:: Aim of the task ::
Would you repeat the data below exactly, taking out the images?

::::

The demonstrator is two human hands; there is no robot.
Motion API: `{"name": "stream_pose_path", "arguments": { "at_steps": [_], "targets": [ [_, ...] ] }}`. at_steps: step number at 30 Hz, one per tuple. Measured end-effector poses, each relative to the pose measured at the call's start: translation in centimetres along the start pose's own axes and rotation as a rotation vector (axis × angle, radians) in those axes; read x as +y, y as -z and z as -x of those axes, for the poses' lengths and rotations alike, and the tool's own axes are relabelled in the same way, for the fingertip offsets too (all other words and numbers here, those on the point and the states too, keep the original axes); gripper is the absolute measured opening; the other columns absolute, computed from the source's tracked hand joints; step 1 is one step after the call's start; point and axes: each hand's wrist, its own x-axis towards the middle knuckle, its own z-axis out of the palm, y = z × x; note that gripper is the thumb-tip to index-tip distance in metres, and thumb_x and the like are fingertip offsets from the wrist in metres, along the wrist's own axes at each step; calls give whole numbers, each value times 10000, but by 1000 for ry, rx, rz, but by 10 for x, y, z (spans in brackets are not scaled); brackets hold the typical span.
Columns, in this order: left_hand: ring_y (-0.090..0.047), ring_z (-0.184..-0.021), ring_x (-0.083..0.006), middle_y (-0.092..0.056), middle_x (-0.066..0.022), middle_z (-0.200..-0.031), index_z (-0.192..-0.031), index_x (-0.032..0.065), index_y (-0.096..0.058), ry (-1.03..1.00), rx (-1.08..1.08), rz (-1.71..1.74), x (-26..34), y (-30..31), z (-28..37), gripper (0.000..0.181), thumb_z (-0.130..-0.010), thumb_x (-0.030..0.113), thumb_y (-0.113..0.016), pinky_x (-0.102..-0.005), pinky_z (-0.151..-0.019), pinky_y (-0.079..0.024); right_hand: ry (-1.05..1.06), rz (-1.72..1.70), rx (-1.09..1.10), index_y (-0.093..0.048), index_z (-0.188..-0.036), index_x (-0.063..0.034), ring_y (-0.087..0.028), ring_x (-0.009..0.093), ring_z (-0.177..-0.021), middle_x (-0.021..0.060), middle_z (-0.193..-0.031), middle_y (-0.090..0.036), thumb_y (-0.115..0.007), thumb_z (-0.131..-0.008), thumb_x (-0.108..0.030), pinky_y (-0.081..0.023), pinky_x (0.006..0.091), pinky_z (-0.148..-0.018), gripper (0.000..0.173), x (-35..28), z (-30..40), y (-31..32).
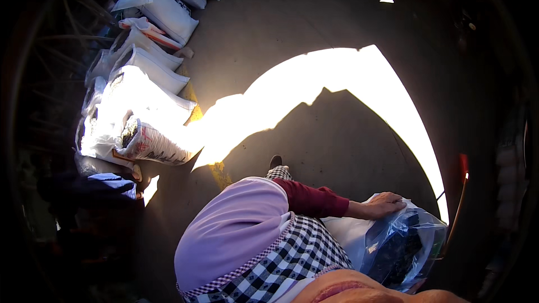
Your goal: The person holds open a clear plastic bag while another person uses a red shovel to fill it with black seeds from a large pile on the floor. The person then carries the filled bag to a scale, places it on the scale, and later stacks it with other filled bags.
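My left hand (382, 206), at the end of a dark red sleeve, reaches across to the right, its fingers bent over the upper edge of a bag. This clear plastic bag (406, 231) holds something dark. Beside it, under my forearm, lies white sack-like material (347, 232); whether it is part of the same bag, I cannot tell. Lavender cloth and a black-and-white checked apron cover my body. My right hand is out of view; what lies behind the bag's lower edge is hidden.
White sacks (168, 14) stand in a row at the left; an open, printed one (158, 143) shows grainy contents. A yellow floor line (220, 174) runs past them. Blue cloth, perhaps a person's clothing (113, 185), shows lower left. A thin pole (457, 214) stands right of the bag.
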Motion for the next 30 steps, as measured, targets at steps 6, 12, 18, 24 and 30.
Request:
{"name": "stream_pose_path", "arguments": {
  "at_steps": [6, 12, 18, 24, 30],
  "targets": [
    [-540, -615, -121, -541, -58, -669, -732, 12, -612, 303, 73, 234, 10, 168, 16, 462, -975, 382, -480, -343, -645, -456, 9, 30, 53, -495, -1302, -4, -508, 167, -1074, 98, -1249, -527, -437, -1017, -357, -411, 289, -897, 457, -13, 6, -113],
    [-556, -586, -121, -566, -61, -652, -724, 32, -635, 263, 79, 208, 25, 328, 44, 450, -975, 357, -449, -350, -631, -482, 47, 53, 146, -522, -1269, -3, -521, 157, -1030, 91, -1208, -550, -450, -1014, -360, -421, 281, -865, 445, -46, 34, -255],
    [-612, -711, -205, -626, -121, -733, -776, 16, -659, 124, 96, 19, 85, 460, 45, 485, -948, 427, -467, -401, -714, -480, 99, 82, 122, -549, -1237, -1, -535, 146, -986, 84, -1166, -573, -463, -1010, -363, -430, 274, -834, 436, -86, 55, -396],
    [-642, -721, -240, -665, -145, -781, -829, 26, -677, -116, 311, -167, 117, 615, 32, 474, -933, 451, -496, -402, -695, -496, 155, 85, 52, -576, -1204, 0, -548, 135, -942, 77, -1125, -596, -476, -1007, -366, -439, 266, -802, 428, -98, 47, -528],
    [-578, -602, -218, -627, -113, -676, -787, 12, -663, -184, 843, -58, 87, 835, 0, 462, -922, 429, -515, -390, -631, -467, 203, 61, -158, -604, -1172, 1, -562, 124, -898, 71, -1083, -619, -489, -1003, -370, -449, 259, -771, 423, -94, -39, -741]
  ]
}}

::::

:: Output for this exercise ::
The demonstrator is two human hands; there is no robot.
Motion API: `{"name": "stream_pose_path", "arguments": { "at_steps": [_], "targets": [ [_, ...] ] }}`. at_steps: step number at 30 Hz, one per tuple. Measured end-effector poses, each relative to the pose measured at the call's start: translation in centimetres along the start pose's own axes and rotation as a rotation vector (axis × angle, radians) in those axes; read x as +y, y as -z and z as -x of those axes, for the poses' lengths and rotations alike, and the tool's own axes are relabelled in the same way, for the fingertip offsets too (all other words and numbers here, those on the point and the states too, keep the original axes); gripper is the absolute measured opening; the other columns absolute, computed from the source's tracked hand joints; step 1 is one step after the call's start; point and axes: each hand's wrist, its own x-axis towards the middle knuckle, its own z-axis out of the palm, y = z × x; note that gripper is the thumb-tip to index-tip distance in metres, and thumb_x and the like are fingertip offsets from the wrist in metres, along the wrist's own axes at each step; calls give whole numbers, each value times 10000, but by 1000 for ry, rx, rz, but by 10 for x, y, z (spans in brackets are not scaled); brackets hold the typical span.
Columns, in this order: left_hand: ring_y (-0.090..0.047), ring_z (-0.184..-0.021), ring_x (-0.083..0.006), middle_y (-0.092..0.056), middle_x (-0.066..0.022), middle_z (-0.200..-0.031), index_z (-0.192..-0.031), index_x (-0.032..0.065), index_y (-0.096..0.058), ry (-1.03..1.00), rx (-1.08..1.08), rz (-1.71..1.74), x (-26..34), y (-30..31), z (-28..37), gripper (0.000..0.181), thumb_z (-0.130..-0.010), thumb_x (-0.030..0.113), thumb_y (-0.113..0.016), pinky_x (-0.102..-0.005), pinky_z (-0.151..-0.019), pinky_y (-0.079..0.024); right_hand: ry (-1.05..1.06), rz (-1.72..1.70), rx (-1.09..1.10), index_y (-0.093..0.048), index_z (-0.188..-0.036), index_x (-0.063..0.034), ring_y (-0.087..0.028), ring_x (-0.009..0.093), ring_z (-0.177..-0.021), middle_x (-0.021..0.060), middle_z (-0.193..-0.031), middle_y (-0.090..0.036), thumb_y (-0.115..0.007), thumb_z (-0.131..-0.008), thumb_x (-0.108..0.030), pinky_y (-0.081..0.023), pinky_x (0.006..0.091), pinky_z (-0.148..-0.018), gripper (0.000..0.173), x (-35..28), z (-30..40), y (-31..32).
Your goal: The person holds open a clear plastic bag while another person uses a red shovel to fill it with black seeds from a large pile on the floor. The person then carries the filled bag to a scale, places it on the scale, and later stacks it with other filled bags.
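My left hand (382, 206), at the end of a dark red sleeve, reaches across to the right, its fingers bent over the upper edge of a bag. This clear plastic bag (406, 231) holds something dark. Beside it, under my forearm, lies white sack-like material (347, 232); whether it is part of the same bag, I cannot tell. Lavender cloth and a black-and-white checked apron cover my body. My right hand is out of view; what lies behind the bag's lower edge is hidden.
White sacks (168, 14) stand in a row at the left; an open, printed one (158, 143) shows grainy contents. A yellow floor line (220, 174) runs past them. Blue cloth, perhaps a person's clothing (113, 185), shows lower left. A thin pole (457, 214) stands right of the bag.
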Motion for the next 30 steps, as measured, targets at steps 6, 12, 18, 24 and 30.
Request:
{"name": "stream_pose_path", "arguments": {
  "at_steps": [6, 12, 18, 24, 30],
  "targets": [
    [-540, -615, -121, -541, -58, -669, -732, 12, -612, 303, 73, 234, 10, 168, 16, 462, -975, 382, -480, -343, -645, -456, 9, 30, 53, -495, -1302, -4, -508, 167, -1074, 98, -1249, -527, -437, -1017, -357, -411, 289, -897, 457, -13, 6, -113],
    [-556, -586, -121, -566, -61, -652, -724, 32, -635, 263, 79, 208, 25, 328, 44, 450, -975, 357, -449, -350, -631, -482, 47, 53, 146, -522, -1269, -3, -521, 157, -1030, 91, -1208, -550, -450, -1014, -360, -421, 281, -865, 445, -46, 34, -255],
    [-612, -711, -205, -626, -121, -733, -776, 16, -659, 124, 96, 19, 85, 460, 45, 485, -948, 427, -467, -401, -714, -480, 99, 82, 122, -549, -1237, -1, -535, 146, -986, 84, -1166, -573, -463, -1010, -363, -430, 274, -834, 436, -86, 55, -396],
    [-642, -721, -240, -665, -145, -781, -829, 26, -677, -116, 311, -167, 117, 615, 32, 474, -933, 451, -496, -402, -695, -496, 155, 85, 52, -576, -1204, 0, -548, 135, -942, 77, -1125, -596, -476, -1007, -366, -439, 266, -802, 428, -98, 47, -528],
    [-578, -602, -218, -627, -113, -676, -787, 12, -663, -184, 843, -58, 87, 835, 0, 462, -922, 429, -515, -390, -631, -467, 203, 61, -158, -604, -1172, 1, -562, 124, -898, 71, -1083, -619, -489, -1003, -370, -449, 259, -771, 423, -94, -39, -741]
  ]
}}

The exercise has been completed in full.